5. PENELITIAN PADA PERBEDAAN KUALITAS JUDGMENT AND DECISION


MAKING DAN KONSEKUENSI-KONSEKUENSINYA
Bagian ini mengklasifikasikan temuan-temuan penelitian dari jenis studi peneliti
akuntansi individu. Pembuat informasi akuntansi mencakup para manajer dan akuntan
manajemen dan analis keuangan. Sangat sedikit studi yang memeriksa apakah perbedaan
kualitas JDM diantara para manajer dan akuntan manajemen menjadi masalah bagi
individu itu sendiri atau bagi yang lainnya yang menggunakan pekerjaan mereka.
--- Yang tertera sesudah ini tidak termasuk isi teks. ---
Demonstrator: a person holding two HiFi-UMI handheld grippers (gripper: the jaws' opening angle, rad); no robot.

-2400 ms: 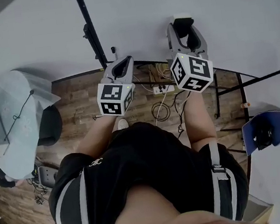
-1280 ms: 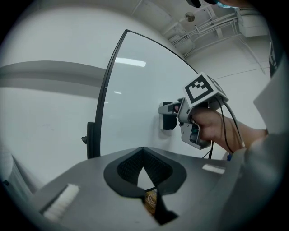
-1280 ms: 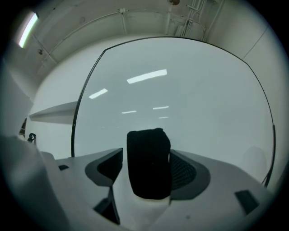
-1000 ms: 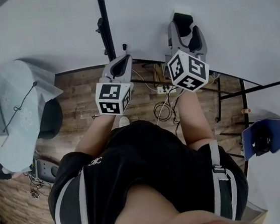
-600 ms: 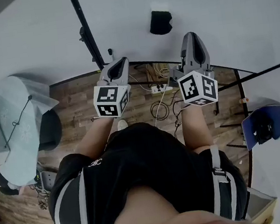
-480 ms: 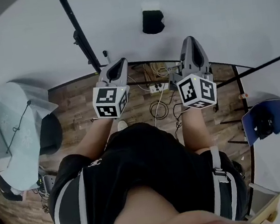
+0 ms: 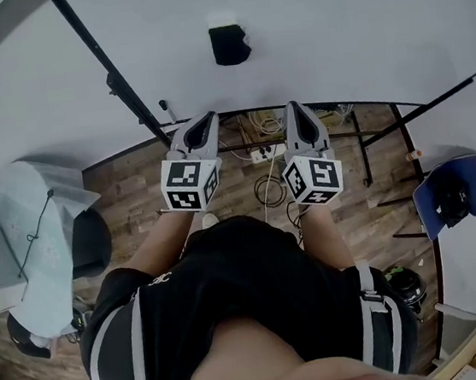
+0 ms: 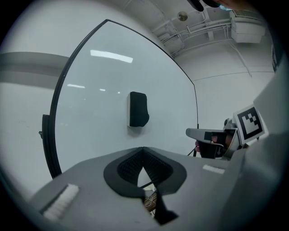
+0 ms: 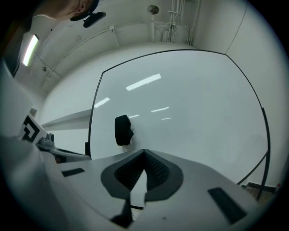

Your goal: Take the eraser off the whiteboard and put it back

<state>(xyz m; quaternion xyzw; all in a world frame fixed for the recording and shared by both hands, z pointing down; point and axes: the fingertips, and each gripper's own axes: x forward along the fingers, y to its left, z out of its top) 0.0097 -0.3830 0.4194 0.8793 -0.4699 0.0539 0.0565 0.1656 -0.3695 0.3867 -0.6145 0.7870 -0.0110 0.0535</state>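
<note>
The black eraser (image 7: pixel 230 45) is stuck to the face of the whiteboard (image 7: pixel 347 25), apart from both claws. The left claw (image 7: pixel 204 120) and the right claw (image 7: pixel 293 108) are held side by side in front of the whiteboard. They are near its lower edge and below the eraser, with their tips pointing at the board. In the left gripper view the left claw's jaws are pressed together with nothing between them, and the eraser shows on the whiteboard above their tips. In the right gripper view the right claw is likewise pinched closed and empty, with the eraser on the whiteboard up and to the left of its tips. Under the whiteboard's lower edge, cables (image 7: pixel 270 188) lie on the wooden floor (image 7: pixel 134 185).
</note>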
Para regulator informasi akuntansi dan akuntan adalah Dewan Standar Akuntansi
Keuangan (FASB), Komisi Sekuritas dan Kurs (SEC), Institut Akuntan Publik
Bersertifikasi Amerika (AICPA), dan yang lainnya. Para pengevaluasi pekerjaan akuntan
termasuk jaksa penuntut, hakim, dan juri, seperti juga berbagai badan pengaturan seperti
SEC. Jika kita percaya bahwa para hakim memiliki kualitas JDM yang lebih tinggi, maka
8
hasil ini akan menyatakan suatu hubungan antara kualitas JDM pengevaluasi dan hasil
litigasi bagi para auditor.
Bagian ini dengan jelas mengindikasikan kebutuhan untuk studi lebih lanjut
mengenai hubungan antara kualitas JDM dan berbagai konsekuensi ekonomi pada para
pembuat keputusan sendiri (seperti pergantian kerja dan litigasi) sama seperti
konsekuensi pada orang lain yang menggunakan pekerjaan mereka (seperti keuntungan
investasi).
DAFTAR PUSTAKA

Bonner, Sarah E. 2008. Judgment and Decision Making in Accounting. Pearson/Prentice Hall.